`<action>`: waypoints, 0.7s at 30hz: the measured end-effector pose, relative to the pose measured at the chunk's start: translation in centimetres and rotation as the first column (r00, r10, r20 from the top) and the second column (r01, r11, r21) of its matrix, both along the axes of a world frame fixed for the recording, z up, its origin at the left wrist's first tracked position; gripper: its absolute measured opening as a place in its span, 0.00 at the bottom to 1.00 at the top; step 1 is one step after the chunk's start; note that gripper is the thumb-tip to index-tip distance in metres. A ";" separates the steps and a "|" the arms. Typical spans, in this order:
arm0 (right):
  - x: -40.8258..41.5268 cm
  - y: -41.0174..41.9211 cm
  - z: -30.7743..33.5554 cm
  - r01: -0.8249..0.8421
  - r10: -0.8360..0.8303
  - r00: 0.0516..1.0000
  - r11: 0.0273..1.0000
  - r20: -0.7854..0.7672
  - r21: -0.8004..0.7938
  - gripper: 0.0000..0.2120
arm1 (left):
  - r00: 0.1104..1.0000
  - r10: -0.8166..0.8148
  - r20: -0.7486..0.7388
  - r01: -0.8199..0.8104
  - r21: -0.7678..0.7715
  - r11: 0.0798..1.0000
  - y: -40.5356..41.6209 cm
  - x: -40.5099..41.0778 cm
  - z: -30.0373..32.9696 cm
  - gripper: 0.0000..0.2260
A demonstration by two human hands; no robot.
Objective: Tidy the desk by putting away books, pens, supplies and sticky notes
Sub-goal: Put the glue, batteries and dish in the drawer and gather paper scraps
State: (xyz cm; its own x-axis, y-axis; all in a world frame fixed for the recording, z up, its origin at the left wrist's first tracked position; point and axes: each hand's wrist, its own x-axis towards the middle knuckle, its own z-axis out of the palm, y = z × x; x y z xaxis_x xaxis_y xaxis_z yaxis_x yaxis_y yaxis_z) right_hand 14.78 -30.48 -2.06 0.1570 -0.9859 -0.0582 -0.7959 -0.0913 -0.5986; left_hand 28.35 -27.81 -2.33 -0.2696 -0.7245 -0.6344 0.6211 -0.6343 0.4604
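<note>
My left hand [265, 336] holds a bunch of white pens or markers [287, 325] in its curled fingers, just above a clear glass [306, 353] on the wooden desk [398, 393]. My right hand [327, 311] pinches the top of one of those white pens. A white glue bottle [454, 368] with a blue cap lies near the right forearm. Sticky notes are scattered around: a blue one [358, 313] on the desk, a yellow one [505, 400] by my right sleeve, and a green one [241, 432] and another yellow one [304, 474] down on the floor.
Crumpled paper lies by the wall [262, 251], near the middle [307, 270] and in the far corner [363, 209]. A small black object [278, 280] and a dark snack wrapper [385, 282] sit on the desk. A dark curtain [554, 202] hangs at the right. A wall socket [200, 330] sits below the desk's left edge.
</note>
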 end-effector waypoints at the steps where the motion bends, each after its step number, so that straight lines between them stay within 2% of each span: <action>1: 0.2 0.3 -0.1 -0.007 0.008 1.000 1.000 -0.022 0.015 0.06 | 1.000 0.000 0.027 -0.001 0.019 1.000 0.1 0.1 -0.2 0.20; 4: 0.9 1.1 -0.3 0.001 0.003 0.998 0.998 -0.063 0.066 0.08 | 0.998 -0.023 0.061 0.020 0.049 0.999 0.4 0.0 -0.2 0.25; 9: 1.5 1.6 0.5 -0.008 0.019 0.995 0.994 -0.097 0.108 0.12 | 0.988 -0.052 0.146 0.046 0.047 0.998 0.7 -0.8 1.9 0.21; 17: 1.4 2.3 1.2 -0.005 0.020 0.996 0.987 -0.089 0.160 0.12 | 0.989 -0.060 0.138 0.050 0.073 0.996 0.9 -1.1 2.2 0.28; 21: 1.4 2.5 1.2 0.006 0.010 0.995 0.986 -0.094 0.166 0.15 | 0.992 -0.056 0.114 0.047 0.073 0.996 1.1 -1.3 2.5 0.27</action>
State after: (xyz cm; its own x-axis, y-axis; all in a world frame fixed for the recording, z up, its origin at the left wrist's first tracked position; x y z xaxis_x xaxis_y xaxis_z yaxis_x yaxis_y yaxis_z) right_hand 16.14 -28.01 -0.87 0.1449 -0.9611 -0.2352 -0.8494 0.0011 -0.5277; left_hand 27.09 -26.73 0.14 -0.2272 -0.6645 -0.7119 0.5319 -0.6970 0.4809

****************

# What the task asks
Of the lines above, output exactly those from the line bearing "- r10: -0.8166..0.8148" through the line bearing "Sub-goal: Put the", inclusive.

# Task response
  - r10: -0.8166..0.8148
  - r20: -0.7486..0.7388
  - r01: -0.8199..0.8104
  - r21: -0.7678..0.7715
  - r11: 0.0798..1.0000
  - y: -40.5356..41.6209 cm
  - x: -40.5099..41.0778 cm
  - z: -30.0373..32.9696 cm
  - gripper: 0.0000..0.2260
A demonstration by two human hands; no robot.
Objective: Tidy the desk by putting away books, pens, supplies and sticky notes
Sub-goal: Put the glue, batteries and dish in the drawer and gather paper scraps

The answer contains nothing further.